TASK INSTRUCTIONS:
Every line from the start of the data through the line containing "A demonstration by" should be retyped exactly; the pictures should not.

Segment Start: GIVEN INFORMATION

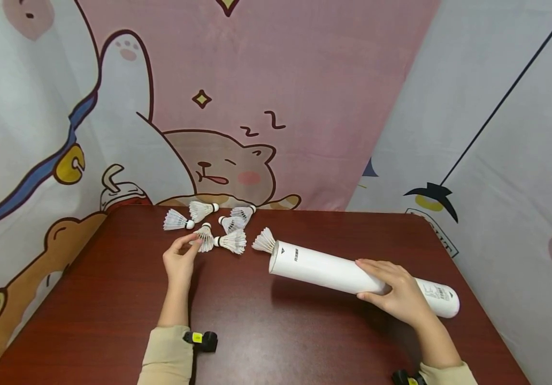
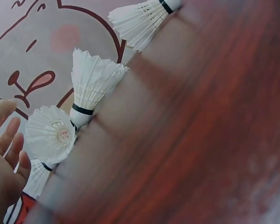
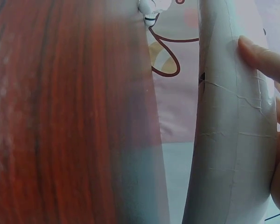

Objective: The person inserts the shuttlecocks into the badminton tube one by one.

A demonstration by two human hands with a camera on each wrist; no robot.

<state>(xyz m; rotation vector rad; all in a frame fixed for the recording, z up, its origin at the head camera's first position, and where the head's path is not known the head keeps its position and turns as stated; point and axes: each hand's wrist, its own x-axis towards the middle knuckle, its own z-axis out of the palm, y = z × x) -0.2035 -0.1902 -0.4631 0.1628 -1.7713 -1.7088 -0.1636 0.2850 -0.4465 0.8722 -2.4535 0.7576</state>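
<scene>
My left hand point(image 1: 179, 262) reaches to a white feather shuttlecock point(image 1: 206, 235), fingertips right at its feathers in the head view. In the left wrist view the fingers point(image 2: 14, 144) are loosely extended beside that shuttlecock point(image 2: 42, 126), whose feather end faces the camera. Another shuttlecock point(image 1: 232, 241) lies just to its right, cork pointing left. My right hand point(image 1: 396, 291) grips a long white shuttlecock tube point(image 1: 324, 267) near its far right part, thumb and fingers on either side. The tube's mouth points left. Beside the mouth is a shuttlecock point(image 1: 263, 240), its cork hidden in the head view.
Several more shuttlecocks, such as one at the left point(image 1: 176, 220) and one at the back point(image 1: 202, 210), lie along the back edge of the dark red-brown table point(image 1: 257, 331). A cartoon-printed cloth point(image 1: 314, 107) hangs right behind the table.
</scene>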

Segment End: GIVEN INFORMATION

SOLUTION FOR THIS EXERCISE:
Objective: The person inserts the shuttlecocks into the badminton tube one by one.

A demonstration by two human hands with a camera on each wrist; no robot.

This exercise has been worked through to completion.